> [What the exercise asks]
Transcribe the listing below verbatim, omitting pictures.

> [Input data]

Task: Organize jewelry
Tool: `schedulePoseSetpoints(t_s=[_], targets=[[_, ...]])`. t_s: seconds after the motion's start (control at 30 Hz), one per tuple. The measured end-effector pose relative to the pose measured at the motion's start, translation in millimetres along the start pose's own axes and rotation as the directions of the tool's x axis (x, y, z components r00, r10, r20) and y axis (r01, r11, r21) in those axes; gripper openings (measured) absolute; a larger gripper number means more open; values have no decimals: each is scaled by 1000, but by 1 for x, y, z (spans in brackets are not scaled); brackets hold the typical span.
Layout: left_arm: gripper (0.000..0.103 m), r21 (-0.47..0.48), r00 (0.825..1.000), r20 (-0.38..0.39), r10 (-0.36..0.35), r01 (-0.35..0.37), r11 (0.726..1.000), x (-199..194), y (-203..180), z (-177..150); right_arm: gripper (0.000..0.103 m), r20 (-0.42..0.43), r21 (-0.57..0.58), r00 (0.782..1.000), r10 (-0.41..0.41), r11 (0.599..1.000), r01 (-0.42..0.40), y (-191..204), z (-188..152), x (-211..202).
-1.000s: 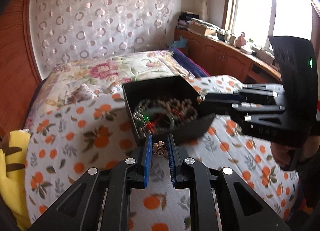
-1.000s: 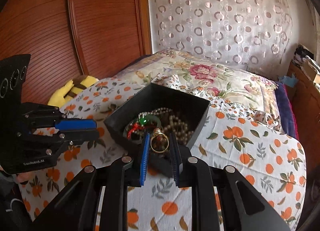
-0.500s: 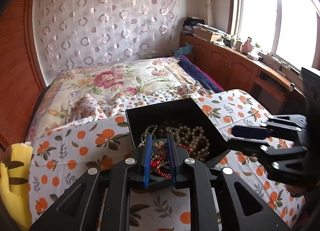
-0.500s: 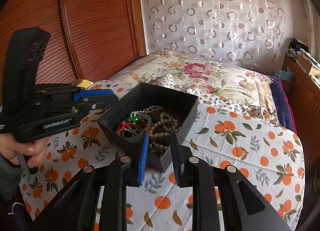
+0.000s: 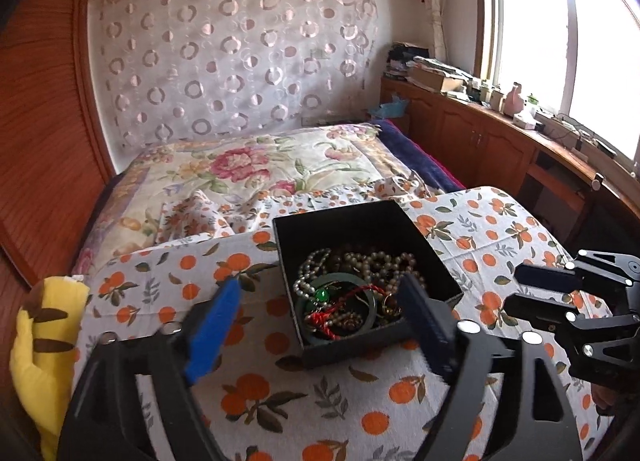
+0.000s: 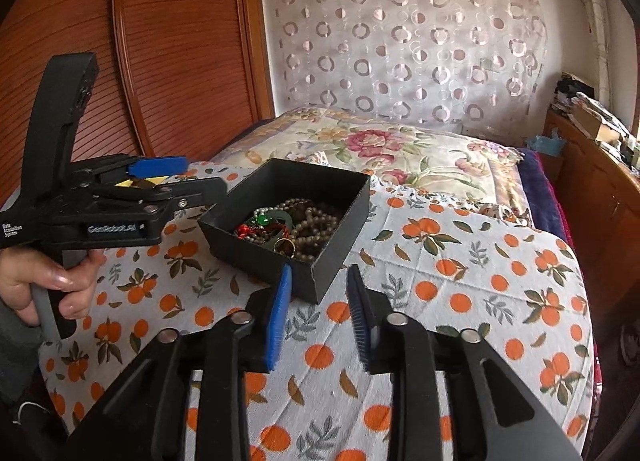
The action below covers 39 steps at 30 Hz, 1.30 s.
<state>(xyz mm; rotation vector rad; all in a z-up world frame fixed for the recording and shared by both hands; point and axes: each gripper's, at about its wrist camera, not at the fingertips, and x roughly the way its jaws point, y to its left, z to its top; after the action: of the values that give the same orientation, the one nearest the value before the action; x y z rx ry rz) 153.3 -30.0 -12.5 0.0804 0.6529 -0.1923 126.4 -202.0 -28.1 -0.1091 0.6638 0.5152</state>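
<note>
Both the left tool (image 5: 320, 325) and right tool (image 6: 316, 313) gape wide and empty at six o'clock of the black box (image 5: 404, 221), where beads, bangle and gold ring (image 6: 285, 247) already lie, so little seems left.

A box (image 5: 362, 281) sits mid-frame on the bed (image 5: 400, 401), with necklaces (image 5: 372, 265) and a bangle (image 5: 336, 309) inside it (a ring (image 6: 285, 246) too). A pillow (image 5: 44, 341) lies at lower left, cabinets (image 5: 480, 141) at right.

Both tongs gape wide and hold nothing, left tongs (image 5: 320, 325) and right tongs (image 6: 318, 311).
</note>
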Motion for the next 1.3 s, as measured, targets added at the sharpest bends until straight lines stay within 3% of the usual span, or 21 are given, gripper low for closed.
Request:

> [Your response]
Task: Organize jewelry
Tool: `schedulePoseSetpoints(t_s=[_], targets=[[_, ...]])`. t_s: seconds after the motion's start (control at 30 Hz), one per tuple. The measured end-effector pose relative to the pose measured at the motion's start, translation in millimetres along the start pose's own axes and rotation as the directions of the tool's x axis (x, y, z components r00, r10, r20) and y axis (r01, r11, r21) in those axes; gripper openings (measured) absolute; a larger gripper number means more open; values have no decimals: each is scaled by 1000, but by 1 for x, y, z (spans in brackets are not scaled); brackets hold the typical span.
Layout: left_arm: gripper (0.000..0.103 m), r21 (-0.47..0.48), r00 (0.825..1.000), r20 (-0.38..0.39), r10 (-0.36..0.35), r01 (-0.35..0.37), r11 (0.726..1.000), x (-199..194), y (-203..180), z (-177..150); right_arm: gripper (0.000..0.103 m), r20 (-0.42..0.43), r21 (-0.57..0.58), r00 (0.782..1.000), r10 (-0.41..0.41), r11 (0.599..1.000), r01 (-0.42..0.40), y (-191..204), z (-188..152), x (-211..202).
-1.000s: 
-1.000s: 
-0.500s: 
-0.500s: 
+0.000s: 
+0.000s: 
The action below covers 39 steps at 30 Hz, 1.30 s.
<state>(xyz mm; rotation vector rad; all in a z-up world frame fixed for the recording and shared by both hands; point and axes: each gripper's, at about its wrist camera, not at the fingertips, and x roughly the way its jaws point, y to its left, z to its top; after the action: of the values that give the same orientation, the one nearest the value before the action; x y z rx ry rz) 153.3 -30.0 -12.5 0.0804 0.6529 -0.1923 126.4 -202.0 -28.1 -0.1091 0.6638 0.5152</state>
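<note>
Both the left tool (image 5: 320, 325) and right tool (image 6: 316, 313) gape wide and empty at six o'clock of the black box (image 5: 404, 221), where beads, bangle and gold ring (image 6: 285, 247) already lie, so little seems left.

A box (image 5: 362, 281) sits mid-frame on the bed (image 5: 400, 401), with necklaces (image 5: 372, 265) and a bangle (image 5: 336, 309) inside it (a ring (image 6: 285, 246) too). A pillow (image 5: 44, 341) lies at lower left, cabinets (image 5: 480, 141) at right.

Both tongs gape wide and hold nothing, left tongs (image 5: 320, 325) and right tongs (image 6: 318, 311).
</note>
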Motion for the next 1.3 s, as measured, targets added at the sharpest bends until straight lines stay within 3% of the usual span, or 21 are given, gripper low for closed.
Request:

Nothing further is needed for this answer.